Abstract
Establishing a cause-and-effect relationship for an adverse event is one of the key steps in preventing them and involves multiple people, resources, and steps, thus requiring a root cause analysis. Here, we describe a root cause analysis performed in the nuclear medicine department for an event involving Na131I contamination. Oral administration of Na131I in a capsule minimizes the risk of contamination and spills. However, the patient must be able to swallow a capsule. Na131I in capsule form is currently in widespread use for treatment of hyperthyroidism and thyroid cancer. Na131I in liquid form is rarely available immediately on demand and must be ordered at least 24–48 h in advance of the planned administration. The events leading to the incident, immediate remedial steps taken, and subsequent root cause analysis are described. The corrective actions taken after the root cause analysis, as well as the subsequent effectiveness of these actions, are mentioned. There may be one or multiple causes for an adverse event. It is important to identify the root cause. Corrective actions derived from the root cause can help prevent similar adverse events in the future. Therapeutic procedures in nuclear medicine involve unsealed radioactive sources, further adding a separate layer of immediate steps and reporting to the root cause analysis itself.
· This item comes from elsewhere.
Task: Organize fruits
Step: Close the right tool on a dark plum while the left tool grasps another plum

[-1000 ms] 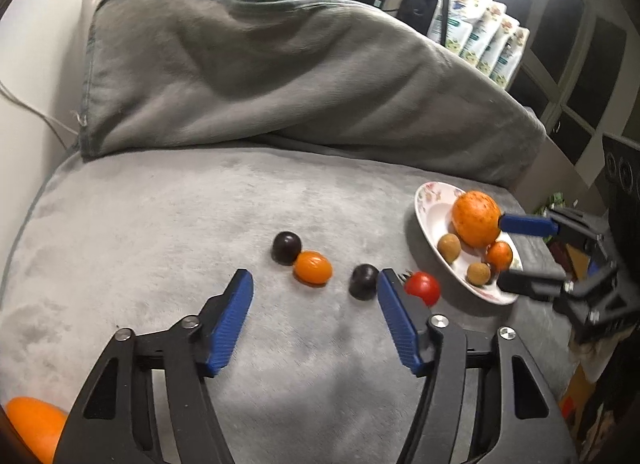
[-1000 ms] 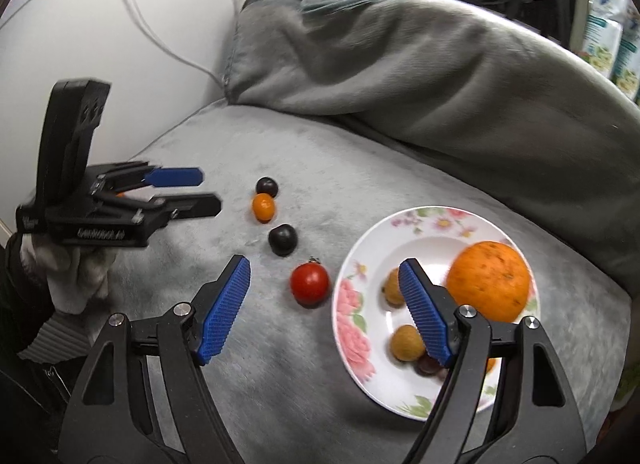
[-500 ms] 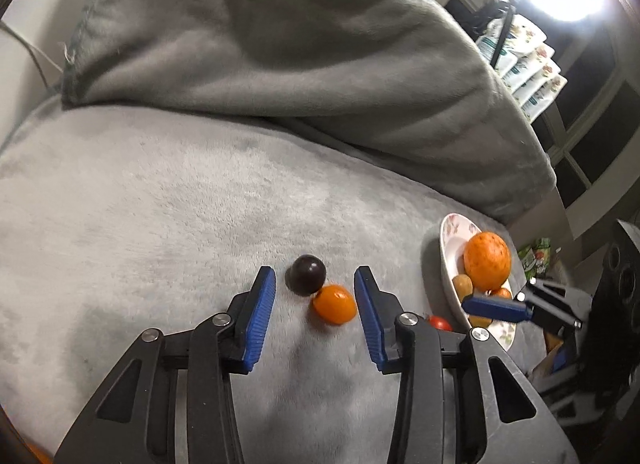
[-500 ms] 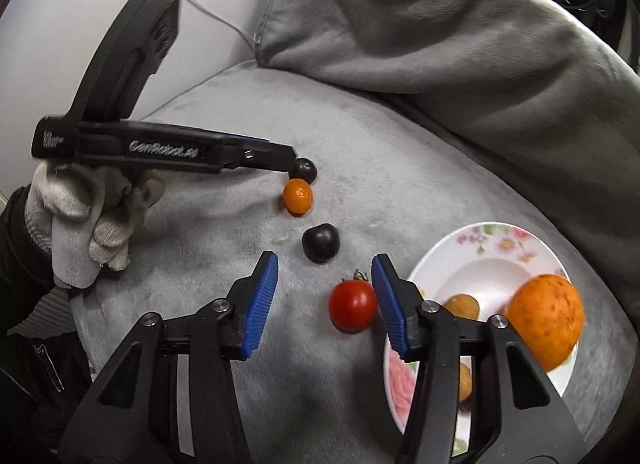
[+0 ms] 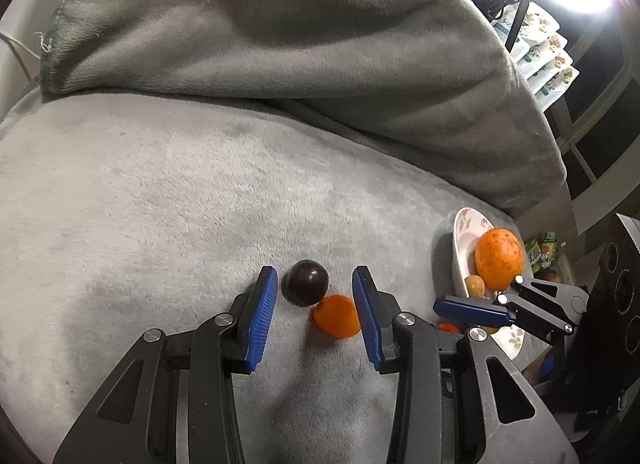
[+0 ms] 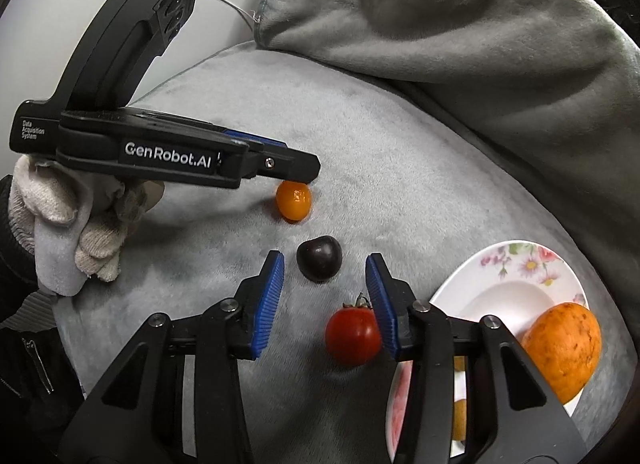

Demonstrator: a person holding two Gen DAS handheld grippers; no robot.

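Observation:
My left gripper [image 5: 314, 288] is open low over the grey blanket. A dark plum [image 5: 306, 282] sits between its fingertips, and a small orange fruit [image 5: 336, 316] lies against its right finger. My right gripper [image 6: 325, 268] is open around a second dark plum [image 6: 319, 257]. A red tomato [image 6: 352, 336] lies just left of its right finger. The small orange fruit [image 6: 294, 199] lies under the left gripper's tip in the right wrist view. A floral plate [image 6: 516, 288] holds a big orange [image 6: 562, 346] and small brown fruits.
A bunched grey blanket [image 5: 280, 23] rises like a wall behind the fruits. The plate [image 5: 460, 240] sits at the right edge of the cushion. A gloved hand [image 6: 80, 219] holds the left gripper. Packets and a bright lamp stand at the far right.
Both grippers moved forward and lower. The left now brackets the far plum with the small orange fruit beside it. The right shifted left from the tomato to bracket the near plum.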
Saul Hertz first administered radioiodine (Na131I) to a patient in 1941 at Massachusetts General Hospital as a treatment for hyperthyroidism (1). For a long period, Na131I was available only in liquid form, but by the 1970s, Na131I was available in capsule form (2). Oral administration of Na131I in a capsule minimizes the risk of contamination and spills. However, the patient must be able to swallow a capsule. Na131I in capsule form is currently in widespread use for treatment of hyperthyroidism and thyroid cancer. Na131I in liquid form is rarely available immediately on demand and must be ordered at least 24–48 h in advance of the planned administration.
Here, we describe an adverse event in which a hot lab and radioisotope dosing room were contaminated with Na131I because of an attempt to break open the capsule to dissolve the contents in a cup of water. We also describe the events leading to the incident, the immediate remedial steps taken, the subsequent root cause analysis, corrective actions developed after the root cause analysis, and the subsequent effectiveness of the corrective actions. There may be one or multiple causes for an adverse event, and unless a root cause is determined, a comprehensive corrective action to prevent a similar adverse event in the future is not possible (3,4).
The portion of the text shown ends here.